II

SLICK FOG CLUNG TO Berlin, damping the tension of the divided city. At dawn, starlings left their roosts in outlying farmlands and marshes. They flew in lines, just above treetops and spires, aiming for bits of breakfast-on-the-run soon to be dropped in the city squares.

Herb had only slept three hours on the transatlantic flight. In the bus from Tegel airport to West Berlin’s central railway station, his eyes resisted daylight despite the shielding fog and tinted windows. It was eleven at night according to his biologic clock. Yet being tired and disoriented was pleasant, taking the edge off the anxiety he had tried to suppress all week.

Traffic moved quickly in the morning rush hour. He was at his hotel by ten o’clock. A room was available, but he wasn’t interested in showering or changing clothes. He pocketed a city map, headed back to the train station, and bought a subway pass.

The fog was lifting when he exited at Reichssportfeld. He walked toward an immense field where seven chiseled stone columns built for the 1936 Olympic Games stood as pagan sentries. Herb had written of these “neolithic pillars set in an earthly garden for the Valkyries’ afternoon tea” in the diary he kept the summer of 1959. The night before leaving San Francisco, he reread it for the first time in decades, wincing at his naïve, misplaced romanticism.

He found the swimming stadium, climbed down its limestone tiers, and sat envisioning, as he had thirty years ago, the empty pool filled with emerald water, the cadence of glistening arms rising up and dipping down.

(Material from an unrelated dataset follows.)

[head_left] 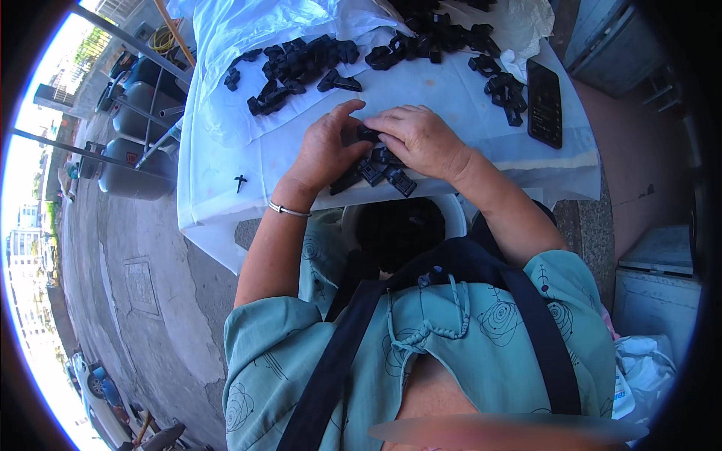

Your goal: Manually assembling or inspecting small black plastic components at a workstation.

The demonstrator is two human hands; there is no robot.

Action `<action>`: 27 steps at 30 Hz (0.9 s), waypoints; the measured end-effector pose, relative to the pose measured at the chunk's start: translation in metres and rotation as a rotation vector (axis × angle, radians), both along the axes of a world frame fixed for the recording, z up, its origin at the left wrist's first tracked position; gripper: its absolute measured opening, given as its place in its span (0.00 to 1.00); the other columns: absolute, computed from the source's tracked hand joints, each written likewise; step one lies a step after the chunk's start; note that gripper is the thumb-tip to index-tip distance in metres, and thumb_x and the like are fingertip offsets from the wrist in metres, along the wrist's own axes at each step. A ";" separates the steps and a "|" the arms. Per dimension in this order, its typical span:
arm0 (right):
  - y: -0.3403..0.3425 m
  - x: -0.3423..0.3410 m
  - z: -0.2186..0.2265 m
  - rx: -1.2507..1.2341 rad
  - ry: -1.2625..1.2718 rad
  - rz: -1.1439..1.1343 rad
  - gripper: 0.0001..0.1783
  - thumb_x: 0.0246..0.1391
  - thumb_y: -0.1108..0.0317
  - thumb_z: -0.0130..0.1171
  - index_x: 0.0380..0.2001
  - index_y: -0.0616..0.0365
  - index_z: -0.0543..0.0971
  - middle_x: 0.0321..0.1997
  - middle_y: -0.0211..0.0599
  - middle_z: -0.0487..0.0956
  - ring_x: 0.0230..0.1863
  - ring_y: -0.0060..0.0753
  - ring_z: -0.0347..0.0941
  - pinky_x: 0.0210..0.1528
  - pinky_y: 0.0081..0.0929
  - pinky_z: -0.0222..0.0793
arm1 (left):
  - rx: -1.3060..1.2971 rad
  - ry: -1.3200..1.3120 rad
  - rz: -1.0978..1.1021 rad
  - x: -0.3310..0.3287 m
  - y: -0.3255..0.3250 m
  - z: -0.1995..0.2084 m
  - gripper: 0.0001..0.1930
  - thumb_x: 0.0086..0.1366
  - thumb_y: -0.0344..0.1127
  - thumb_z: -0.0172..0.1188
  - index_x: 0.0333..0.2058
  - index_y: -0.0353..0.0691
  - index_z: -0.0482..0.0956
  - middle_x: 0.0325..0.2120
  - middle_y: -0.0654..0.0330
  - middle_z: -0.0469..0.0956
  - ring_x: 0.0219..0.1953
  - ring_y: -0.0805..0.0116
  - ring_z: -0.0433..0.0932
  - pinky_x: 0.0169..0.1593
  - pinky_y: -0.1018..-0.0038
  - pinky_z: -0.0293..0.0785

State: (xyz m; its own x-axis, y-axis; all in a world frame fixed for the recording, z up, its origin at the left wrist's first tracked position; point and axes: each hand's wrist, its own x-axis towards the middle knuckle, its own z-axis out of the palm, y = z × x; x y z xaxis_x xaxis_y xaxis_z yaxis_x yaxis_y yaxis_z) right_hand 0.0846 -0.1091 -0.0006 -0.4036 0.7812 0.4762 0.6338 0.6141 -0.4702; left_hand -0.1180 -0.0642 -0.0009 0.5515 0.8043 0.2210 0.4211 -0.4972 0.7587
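R hand (421, 135) has a sm. black part (368, 134) pinched btwn thumb & fingertips, just above the near half of the table. Only a bit of the part shows; visible bit runs approx. L-R, dipping slightly to the R, but its full long axis & which end is the front can't be told, as fingers hide the rest. It sits under the R fingertips, to the L of the R thumb, w/ the L thumb just beside its lower side.

L hand (327, 146) is curved in a C, index & thumb apart, opening toward the part; can't tell if it grips or touches it.

Loose black pieces (399, 182) lie just below the hands nr the table edge, the rightmost one slanting down to the R. Black pile (308, 60) is farther back on the white cover (210, 203); phone (544, 105) at far R, long axis roughly up-down; sm. black cross-shaped bit (241, 182) off to the L.
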 end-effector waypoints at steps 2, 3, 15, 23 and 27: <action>-0.008 -0.003 0.007 0.008 -0.156 -0.039 0.20 0.53 0.71 0.57 0.50 0.53 0.76 0.47 0.39 0.78 0.51 0.40 0.73 0.52 0.36 0.65 | -0.010 -0.009 -0.001 -0.002 -0.002 0.000 0.32 0.47 0.27 0.69 0.53 0.42 0.69 0.35 0.55 0.80 0.37 0.61 0.80 0.43 0.70 0.77; -0.011 -0.004 0.006 0.009 -0.156 -0.039 0.20 0.53 0.71 0.57 0.50 0.53 0.76 0.47 0.39 0.78 0.51 0.40 0.73 0.52 0.36 0.65 | -0.021 -0.018 -0.002 -0.003 -0.002 0.000 0.32 0.47 0.28 0.69 0.53 0.42 0.69 0.36 0.55 0.80 0.36 0.61 0.80 0.42 0.70 0.77; 0.005 0.046 0.019 0.215 -0.309 -0.519 0.21 0.56 0.63 0.52 0.53 0.54 0.74 0.56 0.42 0.72 0.58 0.46 0.66 0.56 0.43 0.61 | 0.523 0.385 0.281 0.005 0.053 -0.008 0.28 0.55 0.43 0.63 0.55 0.48 0.71 0.56 0.46 0.65 0.55 0.43 0.67 0.58 0.59 0.65; 0.036 0.078 -0.020 0.087 -0.323 -0.583 0.21 0.53 0.71 0.54 0.53 0.55 0.73 0.58 0.48 0.69 0.58 0.50 0.65 0.61 0.38 0.60 | 0.489 0.193 0.080 0.022 0.025 -0.014 0.18 0.53 0.35 0.63 0.44 0.43 0.78 0.54 0.46 0.67 0.54 0.46 0.68 0.57 0.58 0.66; 0.030 0.061 -0.011 0.119 -0.027 -0.334 0.18 0.56 0.70 0.53 0.51 0.57 0.75 0.56 0.46 0.71 0.53 0.46 0.70 0.56 0.37 0.66 | 0.567 0.123 0.057 0.018 0.016 -0.007 0.19 0.51 0.30 0.63 0.44 0.42 0.77 0.52 0.47 0.68 0.52 0.47 0.70 0.53 0.61 0.70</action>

He saved the great track and field stadium for last. The pocked, marble plaque that enthralled him in 1959 was still there. He retraced the carved letters— “100m OWENS USA, 200m OWENS USA.”

Herb spent the rest of the day wandering through West Berlin neighborhoods and visiting a museum of Art Deco furniture. He returned to the hotel, took a short nap, woke up refreshed, showered, changed, and joined the other invited speakers at a welcome dinner on the fourteenth floor.

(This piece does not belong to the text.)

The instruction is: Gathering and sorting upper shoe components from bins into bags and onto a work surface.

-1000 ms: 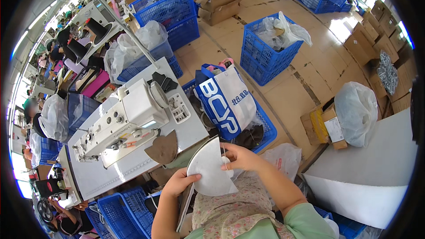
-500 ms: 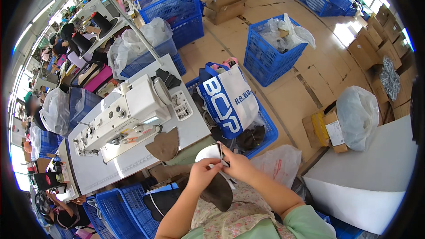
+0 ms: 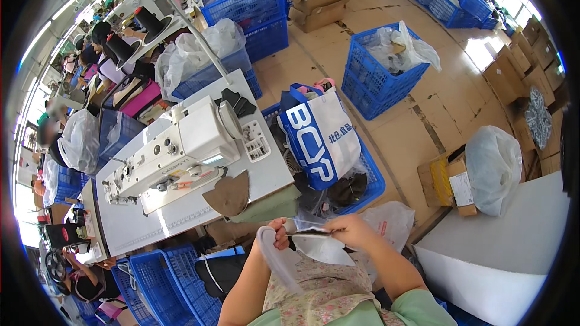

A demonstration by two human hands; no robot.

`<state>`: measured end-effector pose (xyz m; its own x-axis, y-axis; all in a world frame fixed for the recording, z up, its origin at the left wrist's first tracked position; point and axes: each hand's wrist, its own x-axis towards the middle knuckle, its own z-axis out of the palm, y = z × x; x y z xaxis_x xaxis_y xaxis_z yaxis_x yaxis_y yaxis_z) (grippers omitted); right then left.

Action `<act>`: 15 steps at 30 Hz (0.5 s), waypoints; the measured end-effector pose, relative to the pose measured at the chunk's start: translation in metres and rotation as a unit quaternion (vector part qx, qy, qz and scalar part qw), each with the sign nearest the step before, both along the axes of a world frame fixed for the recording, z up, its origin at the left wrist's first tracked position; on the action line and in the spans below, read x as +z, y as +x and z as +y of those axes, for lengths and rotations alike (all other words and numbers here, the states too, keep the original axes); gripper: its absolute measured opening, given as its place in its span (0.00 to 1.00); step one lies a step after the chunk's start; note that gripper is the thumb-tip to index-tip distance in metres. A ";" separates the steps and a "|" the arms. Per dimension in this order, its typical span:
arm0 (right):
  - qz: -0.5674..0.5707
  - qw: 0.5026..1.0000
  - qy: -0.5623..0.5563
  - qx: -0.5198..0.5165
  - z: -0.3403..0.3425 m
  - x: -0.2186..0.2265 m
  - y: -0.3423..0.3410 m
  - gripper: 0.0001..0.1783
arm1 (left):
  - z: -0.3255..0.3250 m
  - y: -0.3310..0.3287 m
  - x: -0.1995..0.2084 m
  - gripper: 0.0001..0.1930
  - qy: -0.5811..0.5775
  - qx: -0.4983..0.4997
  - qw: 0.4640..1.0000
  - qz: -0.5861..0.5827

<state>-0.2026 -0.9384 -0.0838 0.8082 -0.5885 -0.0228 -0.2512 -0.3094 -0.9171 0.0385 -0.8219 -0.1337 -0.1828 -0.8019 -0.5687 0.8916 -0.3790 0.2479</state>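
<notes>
My left hand (image 3: 278,233) and my right hand (image 3: 349,230) are held close together over my lap, both gripping a white fabric piece (image 3: 320,247). A pale strip of it (image 3: 277,264) hangs down from my left hand. Just ahead stands a white sewing machine (image 3: 175,148) on a white table (image 3: 266,175). A brown fabric piece (image 3: 229,194) lies on the table's near edge, apart from both hands.
A blue and white shopping bag (image 3: 320,142) sits in a blue crate (image 3: 368,184) to the right of the table. More blue crates (image 3: 377,69) stand on the cardboard-covered floor. A white board (image 3: 513,253) lies at right. Other people sit at far left.
The white piece, held wide and flat a second ago, is now folded smaller between my hands, which have drawn closer together and lower over my lap.
</notes>
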 end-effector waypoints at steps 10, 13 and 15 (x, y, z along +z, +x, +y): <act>-0.162 0.824 0.414 -0.351 0.004 -0.065 0.016 0.20 | -0.014 -0.012 -0.017 0.13 0.039 -0.014 0.999 0.021; -0.212 0.742 0.448 -0.452 -0.009 -0.124 0.000 0.20 | -0.021 -0.009 -0.010 0.20 0.129 0.006 0.990 -0.048; -0.210 0.733 0.453 -0.461 -0.019 -0.153 -0.019 0.23 | -0.022 -0.005 -0.003 0.29 0.231 0.018 0.964 -0.131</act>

He sat next to a German pulmonary specialist he knew from previous conferences. Peter Ramburg was polite, nonjudgmental, and colorless. Herb had yet to see him express any emotion, positive or negative. Peter was also very thin, which raised the possibility he might have AIDS, though he appeared energetic and must be capable of hard work if he was telling Herb the truth about how many bronchoscopies he did a week.

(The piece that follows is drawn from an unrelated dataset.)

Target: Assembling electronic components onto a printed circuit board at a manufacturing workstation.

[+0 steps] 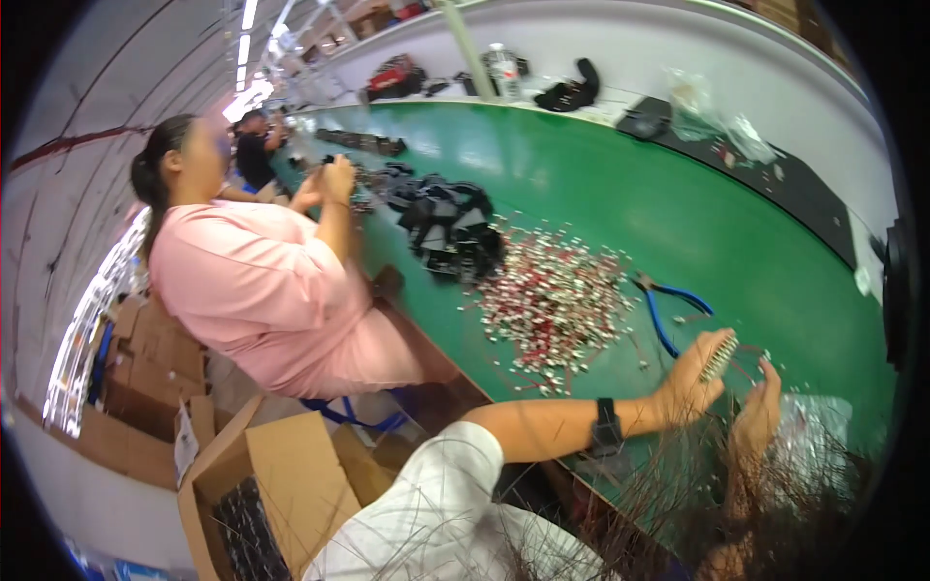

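My left hand [690,380], with a black band on its wrist, is closed around a row of small pale connectors [718,358] lined up along its fingers. Thin red wires [746,351] run from that row toward my right hand [758,414]. The right fingertips pinch the end of a red wire with a small white connector, partly hidden by the fingers. Just beyond the left hand lie pliers [655,315] with blue handles. Further left is a big heap of short red wires with white connectors [552,300].
A clear plastic bag [819,426] lies beside my right hand. Black parts [446,228] are piled past the wires. A person in pink [252,281] works to the left on the green table [581,165]. An open cardboard box [300,474] stands at lower left. Loose hair blurs the lower edge.
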### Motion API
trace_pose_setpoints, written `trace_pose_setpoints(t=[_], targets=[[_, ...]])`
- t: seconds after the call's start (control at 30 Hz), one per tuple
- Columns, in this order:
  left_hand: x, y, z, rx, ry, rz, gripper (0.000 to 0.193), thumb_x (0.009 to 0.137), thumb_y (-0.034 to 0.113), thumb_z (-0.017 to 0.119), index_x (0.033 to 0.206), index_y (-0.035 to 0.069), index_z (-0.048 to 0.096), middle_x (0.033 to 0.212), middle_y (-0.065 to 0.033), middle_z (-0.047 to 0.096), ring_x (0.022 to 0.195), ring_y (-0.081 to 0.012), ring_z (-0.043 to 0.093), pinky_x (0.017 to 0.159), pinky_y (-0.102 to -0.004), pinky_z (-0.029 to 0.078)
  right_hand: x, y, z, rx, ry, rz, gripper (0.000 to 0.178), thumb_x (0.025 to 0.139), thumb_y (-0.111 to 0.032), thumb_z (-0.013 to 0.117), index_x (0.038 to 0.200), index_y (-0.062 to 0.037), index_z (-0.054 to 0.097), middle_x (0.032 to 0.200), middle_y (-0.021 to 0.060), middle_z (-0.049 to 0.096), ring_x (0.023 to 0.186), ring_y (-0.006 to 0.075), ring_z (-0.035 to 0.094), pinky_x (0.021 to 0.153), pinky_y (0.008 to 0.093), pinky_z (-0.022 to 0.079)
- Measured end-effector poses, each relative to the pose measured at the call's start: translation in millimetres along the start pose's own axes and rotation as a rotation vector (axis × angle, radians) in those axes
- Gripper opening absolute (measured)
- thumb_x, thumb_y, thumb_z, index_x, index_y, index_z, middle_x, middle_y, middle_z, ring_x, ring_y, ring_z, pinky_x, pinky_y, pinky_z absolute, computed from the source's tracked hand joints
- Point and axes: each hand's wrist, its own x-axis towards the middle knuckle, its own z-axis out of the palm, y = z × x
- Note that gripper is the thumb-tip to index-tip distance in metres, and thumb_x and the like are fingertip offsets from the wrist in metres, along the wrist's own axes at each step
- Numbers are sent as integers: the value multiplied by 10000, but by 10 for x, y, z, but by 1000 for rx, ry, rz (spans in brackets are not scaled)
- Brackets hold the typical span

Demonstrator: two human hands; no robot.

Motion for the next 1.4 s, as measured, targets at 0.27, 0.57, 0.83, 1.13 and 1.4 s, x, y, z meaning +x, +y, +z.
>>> trace_pose_setpoints(t=[0.27,0.57,0.83,1.13,1.4], targets=[[94,-5,-2,-90,89,-125,668,795,22,533,1449,-9,397,1303,-149,514,1204,-260,509,1053,-341,396,-69,-396,-200,236,102,-14,144,1033,-72,463,1132,14,521,703,39,531,629,114,520,588,278,431],[90,126,48,4,-25,7,680,768,36,538,1434,-20,412,1310,-183,507,1226,-299,504,1077,-353,376,-163,-679,-258,-124,107,-584,168,874,-5,689,1036,15,650,798,152,666,609,285,634,543,364,489],[114,146,-74,129,-75,93,671,736,12,561,1393,-48,440,1285,-235,513,1200,-383,518,1070,-408,391,-137,-673,-35,-20,77,-324,154,875,-61,659,1006,-23,588,703,121,647,574,292,650,524,384,509],[82,161,-13,101,-165,125,617,775,-49,517,1390,-29,481,1258,-166,550,1121,-261,564,992,-345,440,-141,-595,-18,126,53,-210,95,883,20,621,964,11,571,634,77,602,511,124,584,494,263,462],[86,189,6,81,-216,77,580,772,-37,554,1350,-56,499,1255,-222,548,1120,-341,573,994,-378,449,-113,-512,-24,186,76,-226,103,904,-11,633,998,9,597,731,101,656,576,137,629,530,272,487]])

They talked shop during the salad and main courses. Herb excused himself at dessert to take in the view through the ballroom’s glass-curtain walls. The fog had descended, so there was little to see—the vague outline of a television tower in East Berlin, the runway lights at Tegel. He was drifting around the perimeter, identifying other blurry landmarks, when someone shouted excitedly. The only word Herb could understand, and only because it was repeated over and over, was “Funkankündigung.”

All the Germans began shouting. More remarkable to Herb, they were using their hands for emphasis, which he had never seen a German do. He asked several people what was happening, but their replies were unintelligible.

Herb saw Peter sitting alone, flushed and trembling. He didn’t respond until Herb yelled, “Funkankündigung?”

Peter stirred from his catatonic state.

“Radio announcement. There has been a radio announcement. The East Germans have opened the wall. Tonight they let everyone cross to the West.”

Pounding the table, Peter sobbed, “You cannot imagine what this means to us.”